Work to complete:
Transcription of the full listing is required, character for character.

Dataset section:
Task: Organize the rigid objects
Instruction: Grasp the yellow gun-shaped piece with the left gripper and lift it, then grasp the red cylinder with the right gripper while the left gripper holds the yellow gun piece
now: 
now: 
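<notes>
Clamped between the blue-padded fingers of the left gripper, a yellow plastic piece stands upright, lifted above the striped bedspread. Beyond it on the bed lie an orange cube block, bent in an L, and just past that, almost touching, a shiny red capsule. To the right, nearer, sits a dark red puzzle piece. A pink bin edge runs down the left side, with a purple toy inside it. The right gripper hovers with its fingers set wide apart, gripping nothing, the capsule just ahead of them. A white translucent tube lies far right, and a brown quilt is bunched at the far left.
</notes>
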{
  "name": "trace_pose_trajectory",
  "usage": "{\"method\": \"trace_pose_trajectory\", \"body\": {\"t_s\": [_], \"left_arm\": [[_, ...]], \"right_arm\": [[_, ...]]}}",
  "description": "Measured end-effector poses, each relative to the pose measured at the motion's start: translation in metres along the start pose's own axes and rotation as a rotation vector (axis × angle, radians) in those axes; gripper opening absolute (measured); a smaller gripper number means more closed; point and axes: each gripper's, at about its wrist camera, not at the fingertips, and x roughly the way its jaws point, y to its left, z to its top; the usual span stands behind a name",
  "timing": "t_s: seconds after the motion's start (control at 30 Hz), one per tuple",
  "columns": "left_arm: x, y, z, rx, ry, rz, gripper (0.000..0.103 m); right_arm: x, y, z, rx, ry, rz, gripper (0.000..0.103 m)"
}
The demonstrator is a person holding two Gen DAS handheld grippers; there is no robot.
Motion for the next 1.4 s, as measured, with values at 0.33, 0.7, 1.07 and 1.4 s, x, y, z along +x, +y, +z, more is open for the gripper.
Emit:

Exercise result:
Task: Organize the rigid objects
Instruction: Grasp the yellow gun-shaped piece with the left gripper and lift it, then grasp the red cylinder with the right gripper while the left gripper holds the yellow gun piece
now: 
now: 
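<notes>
Clamped between the blue-padded fingers of the left gripper, a yellow plastic piece stands upright, lifted above the striped bedspread. Beyond it on the bed lie an orange cube block, bent in an L, and just past that, almost touching, a shiny red capsule. To the right, nearer, sits a dark red puzzle piece. A pink bin edge runs down the left side, with a purple toy inside it. The right gripper hovers with its fingers set wide apart, gripping nothing, the capsule just ahead of them. A white translucent tube lies far right, and a brown quilt is bunched at the far left.
</notes>
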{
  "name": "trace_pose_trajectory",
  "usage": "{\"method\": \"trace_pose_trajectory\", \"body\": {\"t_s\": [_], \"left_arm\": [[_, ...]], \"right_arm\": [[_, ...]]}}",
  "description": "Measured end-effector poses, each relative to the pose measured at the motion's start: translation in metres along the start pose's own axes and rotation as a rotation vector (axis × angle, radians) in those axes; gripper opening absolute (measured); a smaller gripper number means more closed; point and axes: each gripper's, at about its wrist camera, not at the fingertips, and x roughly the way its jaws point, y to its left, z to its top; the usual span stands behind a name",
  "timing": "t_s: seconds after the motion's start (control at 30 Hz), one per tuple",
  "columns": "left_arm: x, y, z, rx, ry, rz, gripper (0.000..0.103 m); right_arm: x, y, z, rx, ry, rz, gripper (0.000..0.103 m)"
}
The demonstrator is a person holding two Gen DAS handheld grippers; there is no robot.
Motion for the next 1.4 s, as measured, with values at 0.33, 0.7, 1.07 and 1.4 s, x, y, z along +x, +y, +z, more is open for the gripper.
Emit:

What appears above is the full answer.